闻言,木川忍俊不禁,道:“黄金戈是个侠义的人,对我情真意切,不说别的,就今日他舍身救我,便值了这枯木逢春。”
“至于我的身份,告诉他并不打紧,但若是让他人晓得了他与我的关系,怕是会给他带来不少麻烦。”
“原来如此。”成沧海点了点头,对木川一抱拳,道了声谢,三人朝着远方速行而去。
金离山山脚,四个弟子正在此处巡守,比平日里还多两个。佳节之时,更是要小心谨慎。
这时,不远处走来一道身影,见状,四人一人上前,两人手按剑柄,还有一人捏住了腰间的信号弹,若是来者不善,第一时间就能让宗中知晓。

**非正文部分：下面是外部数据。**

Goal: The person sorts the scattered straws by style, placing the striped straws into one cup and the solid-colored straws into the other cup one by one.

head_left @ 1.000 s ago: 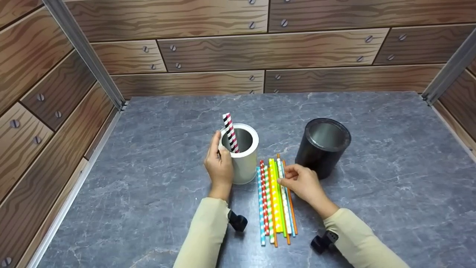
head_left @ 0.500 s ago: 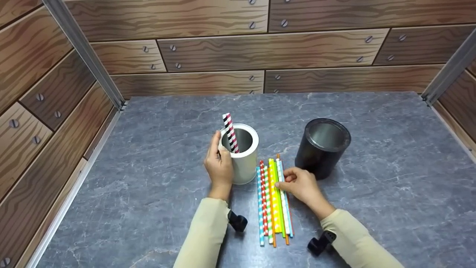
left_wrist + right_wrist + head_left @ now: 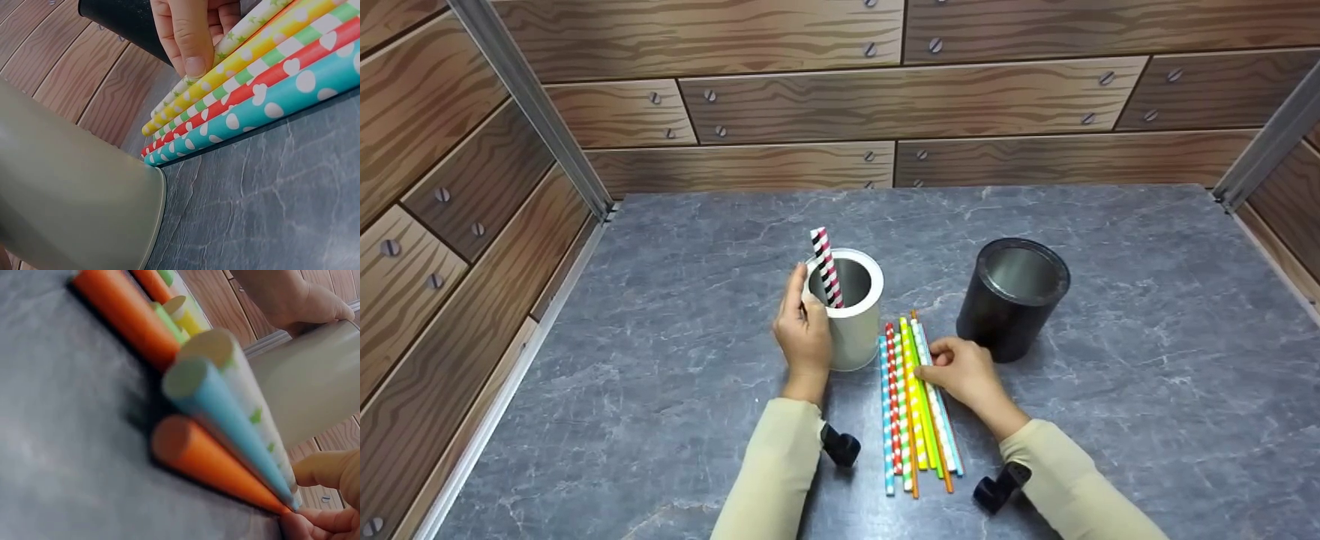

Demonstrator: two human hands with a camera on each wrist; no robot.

只不过,他们刚做好这动作,那道身影便出现在了山门前,众人大吃一惊,还没来得及反应,那人便消失了,只留下山门下一个昏倒的人和一句残音:
“此人为贵宗弟子,身受重伤,我已替他稍作处理,还请贵宗速速为其治伤。”
闻声,他们半信半疑,走过去一看,便信了他的话——因为那是黄金戈!
“快,速速将他送到宗门疗伤!记住通知韩执事和陈执事!”
如果黄金戈醒着,他肯定不会让他们去通知自己的父母,他以前受了伤都会尽量瞒着他们,免得让他们担忧。
但此时,浑身是血、昏迷不醒的他实在是没了这力气。
再次醒来之时,周围的环境有些陌生,房间里什么都没有,黄金戈的记忆力也没有这个地方的印象。
正疑惑着,黄金戈突然发现地上有一个盒子,打开一看,有一张纸卷,只见上面写着:“醒了就先等着,到晚上自会过来看你。”
那是王居长老的笔迹,跟他打了这么多次交道,这个还是认得出来的。
取出纸条,他这才发现这盒底还是一个盖子,一打开,一股香气便钻入鼻中。黄金戈面色一喜——毛豆炒肉和烧茄子,都是他喜欢吃的!
吃了一口,黄金戈眼睛一亮,口感上佳,咸淡正好,这他要是还猜不出是谁做的,他便配不上嘴里这条舌头了。
可脑海中一想起妈妈的模样,他眼神又黯淡下去,她见自己伤成这个模样,又要伤心了。
“醒了啊。”这时,门吱呀一声开了,王居走了进来。黄金戈施了一礼,王居连连摆手,在黄金戈难以置信的眼神下一屁股坐在地上,说道:“说吧,你这次在外面又做了什么惊天大事,八皇子唐令下了你的通缉令,罪名是通敌叛国,伏杀官府要员。”
黄金戈差点把嘴里的饭给喷出去,怒道:“颠倒黑白,亏他说得出来!”
一怒之下,他便把昨日的事情给说了一遍:
“与木川分开后,我便准备回宗门,半路上途经一条小巷时,突然杀出几个蒙面人,我一开始还以为是普通的劫匪,便准备教训他们一番,然后押往城主府处理。结果打了几个回合才发现,他们个个手段非凡,一对一我或许能侥幸取胜,一对多我毫无胜算。”
“这新罗城黑道之中还有这等角色?”王居顿感震惊。新罗城黑道不乏高手,但这些人几乎都参与了血腥草一案,如今要么被关在大牢之中,要么已经开刀问斩。而且黄金戈的实力他也知晓,哪里蹦出这么多个与他同等的匪贼?